Artist's Eye View
● By Sandie Tillery
story: Sandie Tillery photo: James Mazzotta
TRAVELING ARTIST MARY ANNE BEAULAC
How great would it be to share a passion and teach others while sailing to ports around the world? Mary Anne Beaulac has found a way. A North State resident and art instructor for more than 35 years, she has “retired” and found a part-time outlet that allows her to teach watercolor painting while enjoying the luxury of travel. Major cruise lines take her and husband Ed on trips to Mexico, Hawaii, the Panama Canal and the Caribbean. She and Ed soon ship out to the Greek Islands, and they dream of one day cruising on the Baltic Sea. Beaulac teaches one-hour watercolor classes while at sea, but during stopovers in ports of call, the couple takes in the sights along with the rest of their shipmates.
Beaulac’s backyard at home in Redding represents a sense of artful whimsy and thoughtful planting of drought-resistant plants, many of which she has propagated. Colorful ceramic totems stand watch over a waterfall spilling into the pond she and Ed built by hand. “The Big, Fat, Red Lady,” a life-sized stucco and ceramic sculpture, serenely welcomes visitors with her halo glinting in the sunlight. Found objects, castoffs from the trash or yard sales, often find new usefulness within her sculptures. Bowling balls encased in concrete with mosaic embellishment illustrate her recycling artistry.
She loves the Southwest with its dry, stark nature. Her totems and low-maintenance landscape design mimic to some degree the desert places she has visited and studied, and reflect her passion for Native American art. She grew up with a father who researched and eventually wrote books about the southern Indiana Buffalo Trace (the migratory trail for buffalo and early land route for pioneers) near their home. His passions fueled his daughter’s eventual artistic interest in native cultures. Her Southwestern series includes award-winning pieces, some sold to collectors, others now gracing the walls of her home.
Artistry spills off her canvasses and onto the walls of her home as well. Beaulac’s collages incorporate handmade papers, gold and silver leaf and experimental, non-traditional approaches. She has used some of the same techniques with faux finishes on her walls. She created her own textured leather-look wallpaper in a deep, rich wine color, wrapping it around the lower third of her dining room walls and finishing it with molding to create an elegant wainscot.
Early on, Beaulac put to good use her training and university degrees in a career as illustrator with Twentieth Century Fox where she incorporated architectural elements into three-dimensional design assignments. Later, she worked for a time as a graphic designer and a book illustrator, and throughout her adult life she has taught elementary, secondary and college art courses.

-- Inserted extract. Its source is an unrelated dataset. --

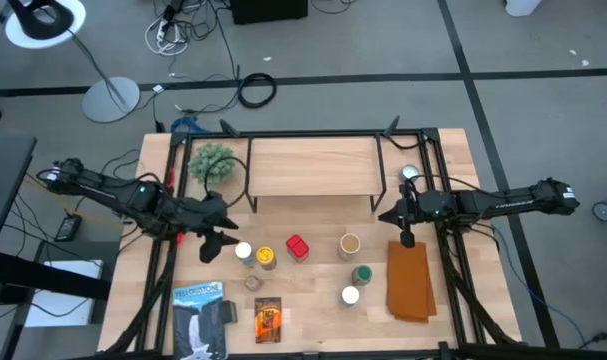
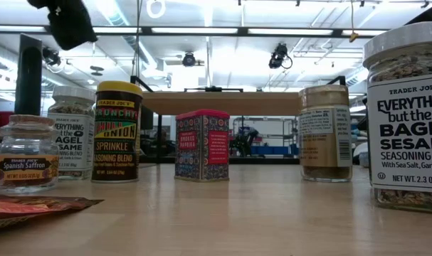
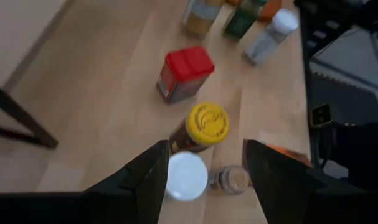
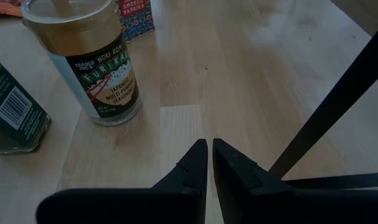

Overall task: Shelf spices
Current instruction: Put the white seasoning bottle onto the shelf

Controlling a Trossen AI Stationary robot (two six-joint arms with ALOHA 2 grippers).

She describes her artwork this way: “I work in numerous media, but specialize in watercolor. I paint layer upon layer of transparent washes to achieve rich and complex patterns of shapes and vibrant colors that flicker across my paintings.” She works toward “tight rendering” but does not want to let her paintings become photographic. Figures often dominate in her paintings. She likes to paint related images that intertwine to tell a story. One of her series depicts periods in art history in which she utilized her illustrating background with its unique architectural influence.
By far the most profound body of work and a legacy she will leave behind is a collection of illustrated journals, an artist’s-eye view of the world as she sees it during her frequent journeys around the globe. Her favorite journal contains images of Florentine street life, her rendition of famous sculptures, the Mediterranean Sea at sunset, sketched, painted and described in words… a treasure trove of memories, a collection of art and observations from the artist herself.
Still a member of North Valley Art League and Shasta County Arts Council, Beaulac admits that she now paints and sculpts mostly for herself and for her family. She has in the past exhibited at galleries throughout California and Oregon and has won awards in local, state and national shows. She is clear, however, that her life is all about art. Creative expression comes naturally and gives her great fulfillment. And now with the joys of traveling with Ed, visits to daughters Rachelle, Sarah and Leah who are spread across the United States, and enjoying the quiet of her home, Beaulac is content to paint, sculpt and teach whenever she feels like it, quite often now at sea.